_EXERCISE DETAILS_: Your task is to tally the lines of the listing containing the word "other" and report the figure alone.

_RECORDS SUPPLIED_:

········

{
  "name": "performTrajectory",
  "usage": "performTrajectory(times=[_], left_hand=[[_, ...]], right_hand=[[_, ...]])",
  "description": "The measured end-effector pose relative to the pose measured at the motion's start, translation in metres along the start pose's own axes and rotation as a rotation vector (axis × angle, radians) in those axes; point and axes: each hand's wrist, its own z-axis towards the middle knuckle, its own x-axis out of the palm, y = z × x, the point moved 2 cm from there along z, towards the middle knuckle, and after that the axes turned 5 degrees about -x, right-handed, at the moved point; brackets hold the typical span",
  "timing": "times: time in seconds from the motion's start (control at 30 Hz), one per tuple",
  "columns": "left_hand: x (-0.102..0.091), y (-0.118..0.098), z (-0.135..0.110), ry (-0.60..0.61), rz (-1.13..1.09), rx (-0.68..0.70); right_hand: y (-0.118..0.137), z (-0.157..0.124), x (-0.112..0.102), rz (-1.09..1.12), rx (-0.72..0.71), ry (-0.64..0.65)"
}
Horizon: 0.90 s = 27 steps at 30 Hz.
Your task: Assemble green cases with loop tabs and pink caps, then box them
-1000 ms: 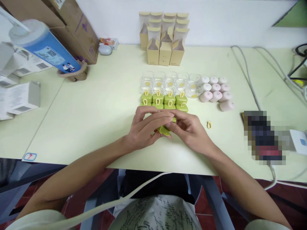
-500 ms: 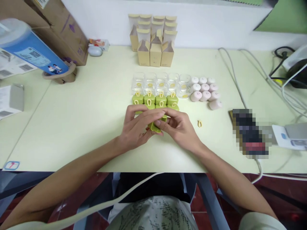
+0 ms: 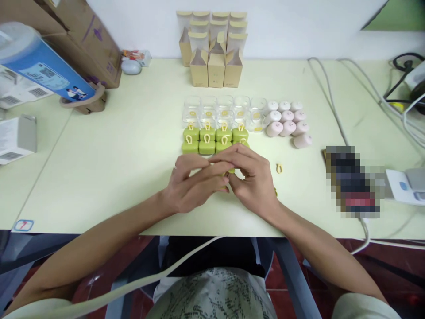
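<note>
My left hand and my right hand meet over the table, fingers closed around a small green case. Most of that case is hidden by the fingers, so its shape barely shows. Just beyond them stand two rows of glossy green cases with pale yellow loops on top. To the right of my right hand lies a loose yellow loop. A small yellowish piece peeks out beside my right wrist, mostly covered.
Clear plastic cups with yellow bottoms sit behind the green cases, next to pale pink cylinders. Open cardboard boxes stand by the wall. At right are a blurred phone-like object and cables; a blue bottle leans at left.
My fingers have closed further over the green case, which showed its open hollow side before. The small piece by my right wrist has come into sight. The whole view has shifted slightly.
</note>
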Motion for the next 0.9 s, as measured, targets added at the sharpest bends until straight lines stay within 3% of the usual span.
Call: performTrajectory(times=[0.2,0.37,0.43,0.57,0.63,0.67,0.77,0.83,0.9], left_hand=[[0.003,0.006,0.011,-0.087,-0.061,-0.18],[0.008,0.011,0.006,-0.077,-0.243,-0.246],[0.006,0.013,0.006,-0.125,-0.218,-0.181],[-0.006,0.031,0.006,-0.125,0.091,0.169],[-0.018,0.048,0.006,-0.12,0.19,0.194],[-0.026,0.057,0.007,-0.145,0.219,0.138],[-0.045,0.068,0.007,-0.276,0.302,0.033],[-0.044,0.06,0.009,-0.224,0.306,-0.029],[-0.032,0.042,0.009,-0.183,0.205,0.074]], right_hand=[[-0.015,0.007,-0.008,0.492,0.355,-0.012],[-0.019,0.01,-0.007,0.479,0.352,0.028],[-0.02,0.011,-0.004,0.5,0.369,0.078],[-0.013,0.009,0.0,0.652,0.369,0.223],[-0.003,0.007,-0.003,0.763,0.329,0.29],[0.003,0.006,-0.007,0.804,0.304,0.299],[0.013,0.004,-0.022,0.768,0.268,0.198],[0.009,0.004,-0.029,0.626,0.308,0.074],[0.001,0.004,-0.029,0.498,0.364,0.034]])
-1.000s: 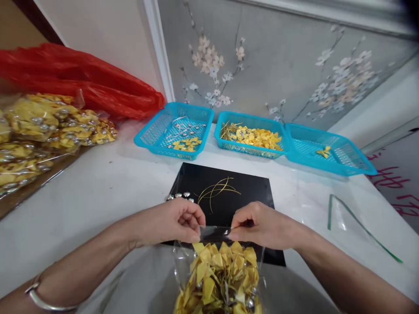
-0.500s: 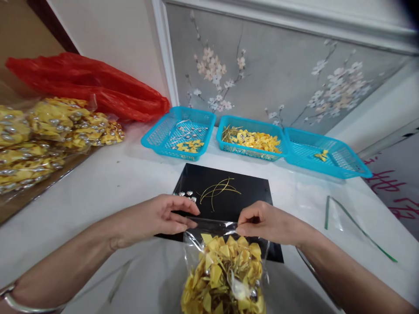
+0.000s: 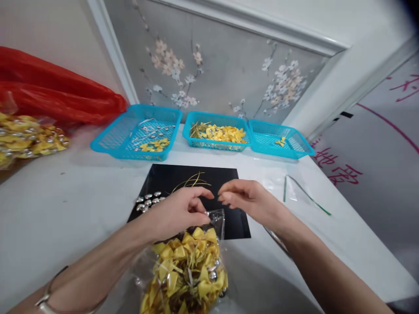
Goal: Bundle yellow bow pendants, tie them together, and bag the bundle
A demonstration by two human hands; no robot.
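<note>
A clear plastic bag (image 3: 188, 270) packed with yellow ribbon bows, gold ties and silver beads stands in front of me. My left hand (image 3: 183, 209) is at its top edge, the thumb and a bent finger closed on the film while the index finger reaches forward. Just right of the bag's mouth, my right hand (image 3: 252, 200) hovers over the black mat (image 3: 225, 174), apart from the bag. Its fingers are curved, with a small gap to the thumb and nothing visible between them. Gold twist ties (image 3: 193, 179) and silver beads (image 3: 149, 200) lie on the mat.
Three blue baskets line the back: the left one (image 3: 114, 138) and middle one (image 3: 188, 131) hold bows and small parts, the right one (image 3: 294, 141) a single bow. Filled bags (image 3: 29, 137) and red plastic (image 3: 59, 91) lie left. A green strip (image 3: 307, 196) lies right.
My right hand has let go of the bag's top edge and lifted off it. My left hand has closed on the edge. The view has swung to the right.
</note>
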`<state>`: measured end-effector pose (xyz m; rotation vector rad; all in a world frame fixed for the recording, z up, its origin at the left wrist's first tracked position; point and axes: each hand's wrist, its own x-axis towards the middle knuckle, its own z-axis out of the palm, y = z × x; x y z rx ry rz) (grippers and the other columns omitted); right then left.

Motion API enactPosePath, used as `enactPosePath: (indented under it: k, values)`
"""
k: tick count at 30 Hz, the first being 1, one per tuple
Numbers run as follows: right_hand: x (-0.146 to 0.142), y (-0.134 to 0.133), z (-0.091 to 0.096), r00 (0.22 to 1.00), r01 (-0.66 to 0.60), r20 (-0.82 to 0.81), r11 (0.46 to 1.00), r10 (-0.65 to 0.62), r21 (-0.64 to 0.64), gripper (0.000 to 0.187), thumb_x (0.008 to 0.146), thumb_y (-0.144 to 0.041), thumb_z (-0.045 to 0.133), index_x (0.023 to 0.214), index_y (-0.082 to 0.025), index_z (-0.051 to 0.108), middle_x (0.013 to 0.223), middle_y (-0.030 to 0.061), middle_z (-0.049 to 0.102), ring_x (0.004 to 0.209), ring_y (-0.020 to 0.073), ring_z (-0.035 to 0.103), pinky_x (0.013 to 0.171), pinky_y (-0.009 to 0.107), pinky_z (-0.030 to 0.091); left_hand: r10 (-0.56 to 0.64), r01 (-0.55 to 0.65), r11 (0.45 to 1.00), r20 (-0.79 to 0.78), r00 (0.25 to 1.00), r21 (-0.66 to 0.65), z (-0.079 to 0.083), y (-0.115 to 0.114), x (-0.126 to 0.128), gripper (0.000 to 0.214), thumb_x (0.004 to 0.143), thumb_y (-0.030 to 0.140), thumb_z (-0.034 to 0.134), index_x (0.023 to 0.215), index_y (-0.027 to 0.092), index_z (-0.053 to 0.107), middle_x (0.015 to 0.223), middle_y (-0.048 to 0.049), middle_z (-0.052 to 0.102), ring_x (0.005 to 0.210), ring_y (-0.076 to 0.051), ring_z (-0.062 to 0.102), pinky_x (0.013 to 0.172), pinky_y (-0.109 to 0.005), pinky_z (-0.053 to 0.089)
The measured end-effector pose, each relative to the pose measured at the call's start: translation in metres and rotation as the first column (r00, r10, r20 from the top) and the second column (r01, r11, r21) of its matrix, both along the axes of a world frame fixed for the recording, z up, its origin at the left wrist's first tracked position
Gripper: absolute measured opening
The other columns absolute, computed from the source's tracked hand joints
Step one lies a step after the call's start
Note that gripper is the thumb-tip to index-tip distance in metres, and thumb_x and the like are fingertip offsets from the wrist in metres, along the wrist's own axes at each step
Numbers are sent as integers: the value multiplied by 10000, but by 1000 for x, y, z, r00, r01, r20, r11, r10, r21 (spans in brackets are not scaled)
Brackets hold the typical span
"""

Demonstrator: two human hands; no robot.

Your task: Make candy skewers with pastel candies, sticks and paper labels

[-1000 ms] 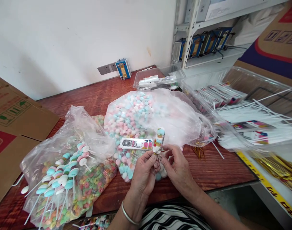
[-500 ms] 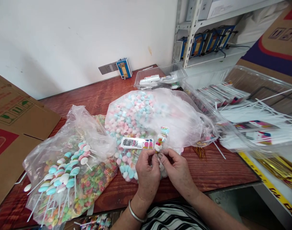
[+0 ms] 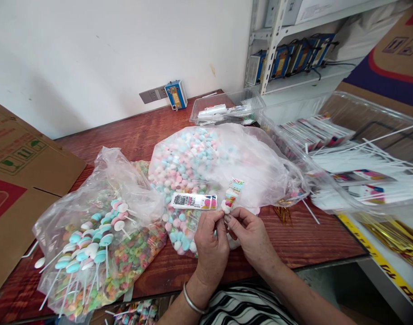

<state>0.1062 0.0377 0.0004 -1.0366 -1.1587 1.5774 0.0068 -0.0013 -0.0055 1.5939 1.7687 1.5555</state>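
My left hand (image 3: pixel 211 243) and my right hand (image 3: pixel 255 239) meet above the table's front part, fingertips pinched together. Both grip the lower end of a small wrapped candy pop (image 3: pixel 230 196), which tilts up and to the right. Its clear wrapper has a colourful printed top, with white, red and yellow sweets inside. The part between my fingertips is hidden. Just left of it, a printed white packet (image 3: pixel 193 201) lies on a big clear bag of pastel marshmallows (image 3: pixel 189 158). A silver bangle (image 3: pixel 192 301) circles my left wrist.
Left, marshmallow pops on white sticks (image 3: pixel 87 246) lie on a bag of coloured candy rings (image 3: pixel 135 253). Clear bins (image 3: pixel 226 97) stand behind and right, one holding white sticks (image 3: pixel 345 158). Gold twist ties (image 3: pixel 392 239) lie at right. A cardboard box (image 3: pixel 26 180) borders the left.
The wrapped candy pop has tipped to the right and shows more of its wrapper. My hands have shifted slightly right, still pinching its lower end.
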Motion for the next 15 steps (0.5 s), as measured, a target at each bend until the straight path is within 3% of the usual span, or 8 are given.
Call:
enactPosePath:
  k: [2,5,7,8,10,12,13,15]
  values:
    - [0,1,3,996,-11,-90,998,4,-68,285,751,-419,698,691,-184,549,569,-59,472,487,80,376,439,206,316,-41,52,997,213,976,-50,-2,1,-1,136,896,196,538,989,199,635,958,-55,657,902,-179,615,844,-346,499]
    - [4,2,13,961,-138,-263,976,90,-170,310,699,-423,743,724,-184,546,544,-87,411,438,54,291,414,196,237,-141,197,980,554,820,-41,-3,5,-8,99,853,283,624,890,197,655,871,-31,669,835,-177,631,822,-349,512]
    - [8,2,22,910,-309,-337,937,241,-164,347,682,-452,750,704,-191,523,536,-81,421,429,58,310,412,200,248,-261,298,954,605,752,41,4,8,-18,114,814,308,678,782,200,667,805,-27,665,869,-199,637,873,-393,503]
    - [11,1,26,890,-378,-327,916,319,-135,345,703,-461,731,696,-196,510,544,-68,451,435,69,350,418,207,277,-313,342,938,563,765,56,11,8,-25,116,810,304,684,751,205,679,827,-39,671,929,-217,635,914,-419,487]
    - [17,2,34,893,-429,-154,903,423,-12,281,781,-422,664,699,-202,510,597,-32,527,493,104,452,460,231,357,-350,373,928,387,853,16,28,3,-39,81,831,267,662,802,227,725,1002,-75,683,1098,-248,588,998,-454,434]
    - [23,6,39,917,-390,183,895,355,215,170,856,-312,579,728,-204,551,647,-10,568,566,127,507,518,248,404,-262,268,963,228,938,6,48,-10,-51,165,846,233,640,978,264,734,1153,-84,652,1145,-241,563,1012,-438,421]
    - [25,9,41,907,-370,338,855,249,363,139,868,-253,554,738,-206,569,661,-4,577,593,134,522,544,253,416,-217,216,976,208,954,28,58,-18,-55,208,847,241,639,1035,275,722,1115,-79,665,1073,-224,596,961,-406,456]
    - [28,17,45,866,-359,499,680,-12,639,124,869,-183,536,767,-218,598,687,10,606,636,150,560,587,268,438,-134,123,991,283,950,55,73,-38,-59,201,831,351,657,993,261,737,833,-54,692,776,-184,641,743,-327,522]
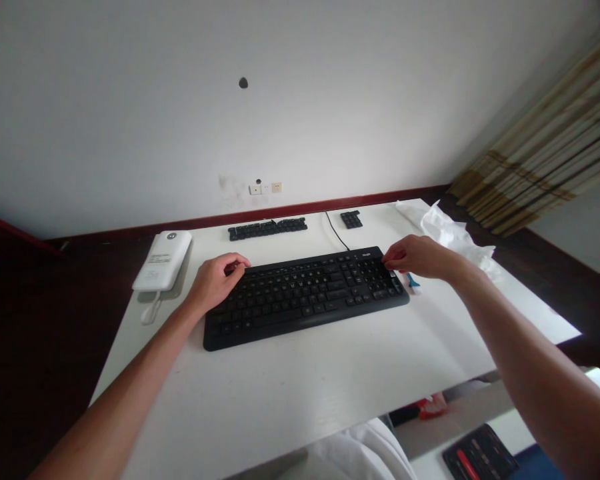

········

_EXERCISE OUTPUT_: 2